Defectors' Material Obsessions Raising Concern in Seoul

      June 15, 2011 11:12

      North Korean defectors attend an event to mark the 11th anniversary of Hanawon, the government institution for North Korean refugees, in July last year (file photo).

      A seminar has found that North Korean defectors who have relocated to the South to build new lives for themselves and their families tend to obsessively pursue money and remain alienated from their communities. The seminar was hosted by the Institute for Modern Korea at the Academy of Korean Studies on Tuesday.

      Over 20,000 North Koreans have risked their lives so far to escape the harsh realities of their homeland -- including collectivism, oppressive rule, famine and the threat of being interned in a Soviet-style gulag -- for a new life in the South.

      However as they attempt to fit in to a new democratic society and raise funds to try and be reunited with those family members they left behind, many have become overrun with unhealthy ideas of materialism, or "distorted mammonism," participants of the seminar found.

      Instead of chasing the kind of "wholesome individualism" encouraged by a free democratic society, many of the refugees tend of alienate their fellow defectors due to feelings of shame, the participants said.

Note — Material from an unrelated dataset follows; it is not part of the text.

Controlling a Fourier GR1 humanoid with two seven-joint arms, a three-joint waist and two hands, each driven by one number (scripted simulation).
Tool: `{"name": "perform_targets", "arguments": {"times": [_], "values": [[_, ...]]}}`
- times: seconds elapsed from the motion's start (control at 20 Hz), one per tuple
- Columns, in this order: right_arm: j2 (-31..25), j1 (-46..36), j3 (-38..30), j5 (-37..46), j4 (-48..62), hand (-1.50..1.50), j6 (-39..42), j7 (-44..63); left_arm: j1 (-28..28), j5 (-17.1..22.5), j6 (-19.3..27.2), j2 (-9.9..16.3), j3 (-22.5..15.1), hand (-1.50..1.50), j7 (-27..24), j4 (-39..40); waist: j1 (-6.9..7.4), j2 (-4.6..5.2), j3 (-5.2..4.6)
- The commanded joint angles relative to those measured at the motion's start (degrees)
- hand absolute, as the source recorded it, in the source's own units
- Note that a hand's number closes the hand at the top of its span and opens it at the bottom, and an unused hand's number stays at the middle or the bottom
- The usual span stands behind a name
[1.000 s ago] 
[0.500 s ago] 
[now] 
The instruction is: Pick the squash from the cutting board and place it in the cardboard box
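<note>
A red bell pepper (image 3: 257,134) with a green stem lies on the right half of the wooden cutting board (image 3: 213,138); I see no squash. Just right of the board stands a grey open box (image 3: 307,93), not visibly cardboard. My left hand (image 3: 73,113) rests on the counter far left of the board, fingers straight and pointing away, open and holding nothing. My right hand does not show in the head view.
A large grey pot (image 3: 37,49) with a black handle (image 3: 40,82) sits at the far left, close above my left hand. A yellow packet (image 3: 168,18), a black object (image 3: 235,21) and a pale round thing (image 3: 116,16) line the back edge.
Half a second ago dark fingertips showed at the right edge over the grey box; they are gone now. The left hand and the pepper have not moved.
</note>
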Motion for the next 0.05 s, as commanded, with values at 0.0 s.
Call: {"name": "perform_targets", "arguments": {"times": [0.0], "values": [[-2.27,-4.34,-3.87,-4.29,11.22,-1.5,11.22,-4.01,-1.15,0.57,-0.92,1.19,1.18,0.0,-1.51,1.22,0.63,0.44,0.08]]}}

They also found that the North Koreans suffer from having too little time to adjust to a capitalist system, and mainly end up as work horses.    

      Pundits voiced a chorus of constructive observations at the gathering, but many expressed concern that money-worshipping has become a new trend among the North Koreans, as they squirrel away funds to bring their relatives over. Others blamed South Koreans for seeing the defectors as cheap laborers rather than making greater efforts to embrace them and understand their difficulties.

      ◆ Mammonism

      One defector, a 45-year-old surnamed Han, said it was hard to make ends meet in her newly adopted home. She has been living in the South for nearly three years, but still has not managed to fully adapt, she said.

      "I'm doing part-time jobs here and there until late at night, including working at a restaurant, so I'm always tired," she said. "I want to learn something new, but I have no time. The only idea I have in my head is that I have to make money to bring my younger sister's family over from the North."

      A 38-year-old defector surnamed Chung, who has been here for three years, said that everybody she knows shares the same goal: work to make more money.

      "I haven't thought seriously about what to do in the future. I know nothing. I'm a total stranger here. Even though we can't make much money now, we women should hope for a better future."

      This is creating an ironic situation that has North Koreans becoming more materialistic than their South Korean counterparts, said Joseph Cho, chief of research at the Police Science Institute.

      "Defectors are obsessed with the mistaken belief that they must make money at all costs in order to survive in a capitalist society. This is the wrong way to look at things, and it make their attempt to settle in South Korea that much more difficult."

      ◆ Women as Core of Defectors

      Women accounted for only 7 percent of the defectors until 1989, but from 2002 they began to outnumber their male counterparts. They now account for 69 percent of the 20,539 defectors who have relocated to the South.

      There are several reasons for this. It is easier for women to flee the North, because security guards generally consider them less of a flight risk and so pay less attention to them. Furthermore, many brokers work in the North Korea-China border regions, the main escape route for North Koreans, look to earn a commission by finding single women to marry Chinese men.

      Women also appear to be more willing to risk their lives for their families. Increasing numbers of North Korean women have arrived in the South in recent years, obtained citizenship and then sought to bring their families over, usually via China. Female defectors aged between 20 and 39 now account for more than 60 percent of all defectors in the South.

      "These years are the most important period in women's lives, as it is the time when they do their studies, find professions, get married and have children," said Han Mi-ra, an official who is tasked with finding jobs for women at the Gyeonggi provincial government. "We need to develop role models for them and implement a policy that supports female defectors so they can fulfill their dreams and attain their goals in life."